For my individual lesson I was asked to create a grading rubric for the students. This rubric was to outline the goal of the lesson and give the required criteria for a specific grade. I had no problem creating this, but during the process of developing what I felt most important for the students to learn, I decided I am not too fond of rubrics.
I do not understand how an entire classroom of students is able to be graded the EXACT same way, based on whatever guidelines the rubric may contain. To me, as a student and teacher, I never want to be compared to or compare my students to other students work. I believe that if a student completes his or her work in a timely manner and fulfills most assignment requirements they should be awarded a grade based on their own personal work. If a child does not comply with all the guidelines, but gives an immense amount of effort I believe he or she should be credited. Now, don't think I am saying that we should give free grades to students simply because they "tried," but what if you have a student that can barely compose a sentence while the rest of the class is composing essays, and that one student writes a paragraph for an assignment that really shows he is working?? Don't you think that student should be given credit for working to better his writing? How would it be fair to fail this student simply because he didn't fulfill the exact requirements on the rubric?

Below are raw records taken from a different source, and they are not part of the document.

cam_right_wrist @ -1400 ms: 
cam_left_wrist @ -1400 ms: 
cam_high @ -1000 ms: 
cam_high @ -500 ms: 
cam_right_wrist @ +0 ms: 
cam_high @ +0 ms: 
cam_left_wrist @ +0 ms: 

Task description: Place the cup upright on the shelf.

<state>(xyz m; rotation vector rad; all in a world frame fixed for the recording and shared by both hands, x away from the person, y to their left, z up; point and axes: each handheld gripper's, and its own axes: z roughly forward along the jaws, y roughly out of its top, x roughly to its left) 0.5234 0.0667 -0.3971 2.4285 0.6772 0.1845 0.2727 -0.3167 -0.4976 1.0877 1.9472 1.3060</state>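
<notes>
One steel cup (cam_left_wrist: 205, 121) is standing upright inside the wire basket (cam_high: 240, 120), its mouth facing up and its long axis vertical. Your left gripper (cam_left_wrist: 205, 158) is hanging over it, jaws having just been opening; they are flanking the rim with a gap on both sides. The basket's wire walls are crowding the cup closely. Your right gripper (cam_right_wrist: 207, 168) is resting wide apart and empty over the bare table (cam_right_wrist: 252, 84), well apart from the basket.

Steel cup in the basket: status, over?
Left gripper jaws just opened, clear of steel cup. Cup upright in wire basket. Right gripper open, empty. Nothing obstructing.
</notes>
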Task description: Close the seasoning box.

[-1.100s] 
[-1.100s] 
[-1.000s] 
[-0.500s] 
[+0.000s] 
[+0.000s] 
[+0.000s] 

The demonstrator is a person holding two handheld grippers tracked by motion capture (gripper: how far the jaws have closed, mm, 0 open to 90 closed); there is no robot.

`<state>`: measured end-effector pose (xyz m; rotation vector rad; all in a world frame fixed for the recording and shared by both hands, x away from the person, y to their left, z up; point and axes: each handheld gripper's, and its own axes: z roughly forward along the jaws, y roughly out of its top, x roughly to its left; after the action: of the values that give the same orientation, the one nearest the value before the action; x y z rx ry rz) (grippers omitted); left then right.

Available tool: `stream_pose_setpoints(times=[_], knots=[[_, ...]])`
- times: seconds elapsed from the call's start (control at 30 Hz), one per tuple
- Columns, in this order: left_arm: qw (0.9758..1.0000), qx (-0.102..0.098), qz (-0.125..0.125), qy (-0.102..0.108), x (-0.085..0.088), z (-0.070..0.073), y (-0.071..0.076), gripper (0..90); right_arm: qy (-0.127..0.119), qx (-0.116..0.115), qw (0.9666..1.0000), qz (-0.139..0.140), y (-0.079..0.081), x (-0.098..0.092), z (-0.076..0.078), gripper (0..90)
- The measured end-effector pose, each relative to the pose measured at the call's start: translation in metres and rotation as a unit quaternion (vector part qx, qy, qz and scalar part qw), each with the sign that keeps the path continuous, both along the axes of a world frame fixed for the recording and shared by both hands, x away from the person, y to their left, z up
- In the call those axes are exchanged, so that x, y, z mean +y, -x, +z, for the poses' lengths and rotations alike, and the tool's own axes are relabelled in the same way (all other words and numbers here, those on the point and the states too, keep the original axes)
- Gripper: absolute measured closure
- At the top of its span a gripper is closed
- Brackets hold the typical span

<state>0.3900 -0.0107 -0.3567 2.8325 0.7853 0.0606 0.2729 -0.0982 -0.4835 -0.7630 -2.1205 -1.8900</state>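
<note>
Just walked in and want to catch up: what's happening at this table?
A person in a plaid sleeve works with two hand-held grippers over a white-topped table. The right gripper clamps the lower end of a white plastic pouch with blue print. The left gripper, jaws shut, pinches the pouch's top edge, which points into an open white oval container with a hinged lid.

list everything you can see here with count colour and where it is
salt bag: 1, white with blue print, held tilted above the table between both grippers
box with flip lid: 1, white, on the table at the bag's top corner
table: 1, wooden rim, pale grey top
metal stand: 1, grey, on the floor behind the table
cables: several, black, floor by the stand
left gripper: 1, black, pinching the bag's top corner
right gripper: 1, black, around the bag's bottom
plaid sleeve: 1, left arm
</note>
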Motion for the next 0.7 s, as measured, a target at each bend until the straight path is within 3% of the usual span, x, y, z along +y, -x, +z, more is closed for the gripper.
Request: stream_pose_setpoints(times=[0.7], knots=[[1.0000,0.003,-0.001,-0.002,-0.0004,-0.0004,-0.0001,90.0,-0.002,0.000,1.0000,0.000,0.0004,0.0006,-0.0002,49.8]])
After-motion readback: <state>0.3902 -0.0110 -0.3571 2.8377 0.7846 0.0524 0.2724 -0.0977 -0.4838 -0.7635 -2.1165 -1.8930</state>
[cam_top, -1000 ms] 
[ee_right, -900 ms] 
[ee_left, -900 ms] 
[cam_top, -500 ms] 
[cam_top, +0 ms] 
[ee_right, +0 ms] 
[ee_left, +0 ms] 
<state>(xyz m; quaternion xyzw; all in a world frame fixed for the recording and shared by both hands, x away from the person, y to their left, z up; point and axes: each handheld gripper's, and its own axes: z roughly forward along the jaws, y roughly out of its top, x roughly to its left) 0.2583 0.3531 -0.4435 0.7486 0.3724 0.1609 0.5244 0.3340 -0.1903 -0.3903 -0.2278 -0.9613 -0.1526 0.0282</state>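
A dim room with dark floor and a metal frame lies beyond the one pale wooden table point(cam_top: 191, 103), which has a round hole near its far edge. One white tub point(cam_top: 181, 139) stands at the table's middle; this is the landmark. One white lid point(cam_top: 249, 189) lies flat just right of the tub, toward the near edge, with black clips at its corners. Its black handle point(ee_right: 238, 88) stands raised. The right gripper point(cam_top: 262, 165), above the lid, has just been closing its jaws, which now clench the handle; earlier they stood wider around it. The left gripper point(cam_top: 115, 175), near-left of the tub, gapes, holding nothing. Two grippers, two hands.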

On another note, on the opposite end of the spectrum... In high school I "earned" a B in my College English class (while all of my friends got A's). I was extremely upset because I knew that I was going to be an English major and that I definitely wrote as well as or better than most of my peers. However, when talking to my teacher, she told me that I "earned" a B because she knew I wasn't doing my best work. She knew that I was capable of more, and didn't feel that I deserved an A with the work I had done. I was really angry at first because I thought that that was completely unfair, but now, working to become a teacher, I completely understand why she did what she did. She wasn't grading the class as a whole, she was grading us based on our potential and capability. Now, looking back, I thank her for that. I thank her for grading me on my own ability, not compared to how everyone else did. It made me work harder for an A, and when I EARNED an A in English 102 I knew that I deserved it.

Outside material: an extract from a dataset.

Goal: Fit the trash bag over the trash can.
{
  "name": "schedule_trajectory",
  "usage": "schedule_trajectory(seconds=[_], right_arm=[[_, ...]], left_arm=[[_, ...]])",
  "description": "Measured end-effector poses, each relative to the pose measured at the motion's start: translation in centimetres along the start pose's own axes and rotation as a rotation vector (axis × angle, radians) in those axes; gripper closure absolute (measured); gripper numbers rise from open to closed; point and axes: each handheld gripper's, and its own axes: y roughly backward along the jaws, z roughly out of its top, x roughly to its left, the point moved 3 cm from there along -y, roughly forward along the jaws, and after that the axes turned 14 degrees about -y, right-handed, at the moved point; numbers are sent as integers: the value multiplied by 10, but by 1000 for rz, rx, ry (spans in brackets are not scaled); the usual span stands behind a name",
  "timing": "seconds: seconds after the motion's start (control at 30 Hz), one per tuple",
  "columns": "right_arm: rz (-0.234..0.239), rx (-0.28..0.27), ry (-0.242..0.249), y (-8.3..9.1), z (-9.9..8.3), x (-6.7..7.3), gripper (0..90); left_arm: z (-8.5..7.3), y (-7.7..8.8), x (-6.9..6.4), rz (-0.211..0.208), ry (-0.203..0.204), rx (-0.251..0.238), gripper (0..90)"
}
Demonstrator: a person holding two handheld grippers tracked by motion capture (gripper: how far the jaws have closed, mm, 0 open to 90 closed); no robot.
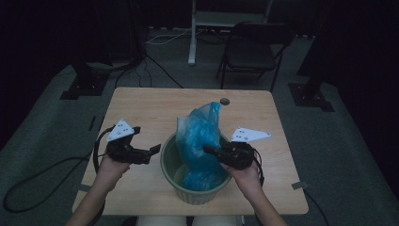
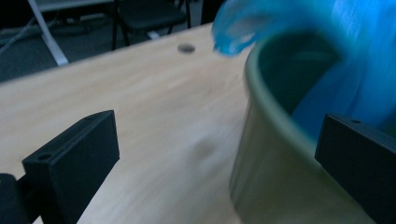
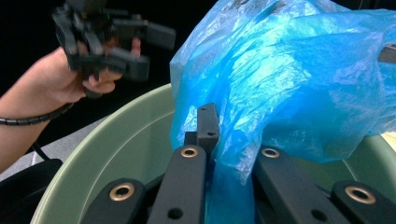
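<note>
A green bucket [image 1: 168, 157] stands near the table's front edge, with a crumpled blue plastic bag [image 1: 200, 129] rising out of it. My right gripper [image 1: 208, 149] reaches over the bucket's right rim and is shut on the bag. In the right gripper view its jaws [image 3: 219, 140] pinch a fold of the blue bag [image 3: 289, 79] above the bucket's inside wall [image 3: 116, 135]. My left gripper [image 1: 151, 153] hovers open just left of the bucket, holding nothing. In the left gripper view its jaws [image 2: 215, 154] stand wide apart either side of the bucket's rim [image 2: 261, 112]; the bag [image 2: 359, 56] is behind.
The wooden table [image 1: 150, 108] has a small round hole [image 1: 225, 101] near its back edge. Behind it are a folding chair [image 1: 254, 47], a white stand [image 1: 192, 37] and cables on the floor. Black stand feet [image 1: 313, 94] sit at both sides.
</note>
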Motion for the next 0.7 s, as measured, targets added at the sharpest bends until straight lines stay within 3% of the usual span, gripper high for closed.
schedule_trajectory(seconds=[0.1, 0.13, 0.17, 0.23, 0.3, 0.4, 0.5, 0.6, 0.63, 0.67, 0.7], right_arm=[[2, 1, 8, 0, 0, 3, 866], [8, -4, 15, 0, 0, 5, 866], [11, -9, 14, 1, 0, 6, 866], [11, -14, 16, 2, 1, 7, 866], [10, -21, 22, 4, 1, 8, 866], [9, -24, 23, 6, 2, 8, 866], [8, -23, 23, 6, 2, 7, 866], [6, -23, 19, 6, 1, 7, 866], [7, -21, 17, 6, 1, 6, 866], [7, -21, 17, 6, 1, 6, 866], [5, -23, 17, 6, 1, 6, 866]], left_arm=[[20, -4, 0, -22, 38, -45, 3], [26, -5, -1, -42, 50, -59, 3], [38, -9, -4, -106, 64, -82, 3], [42, -11, -6, -125, 71, -88, 3], [50, -16, -11, -157, 77, -80, 3], [58, -26, -14, -169, 96, -54, 2], [60, -38, -15, -233, 119, -8, 14], [60, -43, -19, -291, 109, -6, 222], [60, -43, -22, -306, 82, -15, 347], [59, -42, -23, -318, 77, -26, 347], [59, -41, -25, -354, 74, -35, 532]])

Overall, I believe that it is important to give the students a paper outlining what is expected of them, but it is important to also tell them that they will be graded based on their personal work and amount of effort put into it. If we just hand them a paper outlining everything they have to do to get an A than we are setting them up for failure later in life. We are teaching our youth that everyone is on the same scale no matter what. This isn't how life works. You succeed based on your effort and potential... I'm pretty sure most will agree with the fact that everyone's life is different and circumstances are always changing-- everyone works for what they get there is no set success/failure scale in life, so why give our students this success/failure rubric?
Question: Do you think rubrics are beneficial? Why or why not? How do you recommend giving a rubric to students that shows them that they're personal best is what is important?